First, through initiatives like the “Unlocking Private Capital” program and Sustainable Finance Hub, UNDP supports the design of SDG-aligned investment projects, and sustainable debt instruments. Green and Blue Bonds have been taking off in this region, and hopefully the rates and terms improve, so countries benefit more from a green/blue premium.

Second, UNDP has developed the SDG Impact Standards, helping businesses and investors worldwide to better incorporate sustainability, the SDGs, and impact management. These standards move beyond just managing ESG risks, to making a net-positive contribution.

Third, UNDP has developed SDG Investor Maps highlighting SDG investment opportunity areas in over 40 countries which are used by investors in formulating investment strategies.
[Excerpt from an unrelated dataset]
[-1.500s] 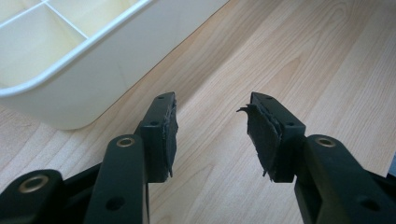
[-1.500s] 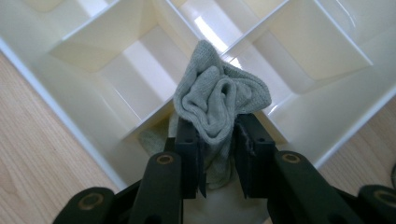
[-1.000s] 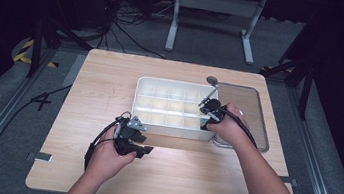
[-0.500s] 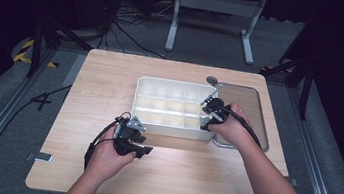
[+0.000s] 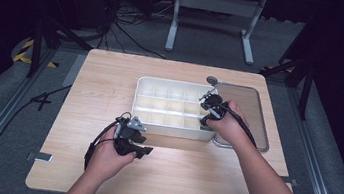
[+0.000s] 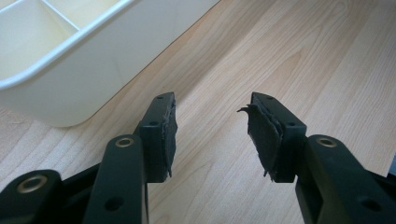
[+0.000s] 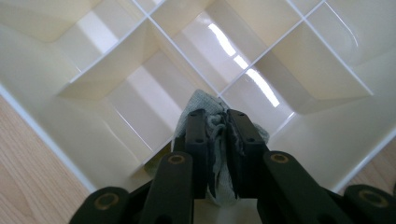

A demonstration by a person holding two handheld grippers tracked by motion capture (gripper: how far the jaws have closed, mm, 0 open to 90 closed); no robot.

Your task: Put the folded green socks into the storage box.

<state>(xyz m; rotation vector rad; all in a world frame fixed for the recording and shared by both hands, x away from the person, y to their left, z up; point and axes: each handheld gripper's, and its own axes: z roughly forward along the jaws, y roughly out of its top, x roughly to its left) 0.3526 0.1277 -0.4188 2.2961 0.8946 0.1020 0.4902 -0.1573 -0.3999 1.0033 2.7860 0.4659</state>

Fourth, UNDP works with Securities & Exchange Commissions to develop SDG measures and guidance for their listed companies and provide a dedicated platform to track and report on their contributions to the SDGs.
Many of these global initiatives have been piloted in China. This includes a successful initiative with the New Development Bank supporting the issuance a 5 billion RMB SDG bond on China’s inter-bank market in 2021.
UNDP has also worked with the National Association of Financial Market Institutional Investors (NAFMII) in China and provided technical assistance to initiate their first trials of social and sustainability bonds. 
Through the flagship Biodiversity Finance Initiative and support to the Taskforce on Nature Related Financial Disclosure in over 40 countries, UNDP is working to redirect both public and private finance towards activities with nature-positive outcomes. The governments of Shandong and Shanghai have joined us, generating lessons and innovative approaches to advance biodiversity finance around the world.

Globally, through the G20 Sustainable Finance Working Group, UNDP is actively working with countries to develop a set of principles on transition finance.

A report on “Financing Climate Transition in China’s Agri-food System: Mitigation, Adaptation, and Justice”, was recently launched in collaboration with the Macro and Green Finance Lab of Peking University’s National School of Development and the Climate Bond Initiative.
It identifies the opportunities and challenges of transition in agriculture -- a hard-to-abate sector with the least evidence-based research available - towards net-zero paradigms. It also explores financial mechanisms and policy incentives to support the transition, along with growth opportunities, so together they can guide stakeholders to invest at scale.
For the private sector, the business case is clear: hundreds of studies have proven that addressing sustainability boosts competitiveness and market share. And -- if done properly -- can also improve financial performance and risk resilience.

These wide-reaching transitions require strong political and social buy-in to strengthen the governance mechanisms and institutional and human capacities needed to protect the poorest and most vulnerable in terms of their livelihoods, food security, and human development opportunities.

With the deadline for the SDGs only six years away, the Asia-Pacific region faces daunting development challenges to ensure a low-carbon future. But, with international organizations, businesses, and governments all working together, the region also has the potential to lead the way in realizing the necessary financing to deliver shared prosperity, and ensure a cleaner, more sustainable, and inclusive future for all.


Kanni Wignaraja is UN Assistant Secretary-General and UNDP Regional Director for Asia and the Pacific.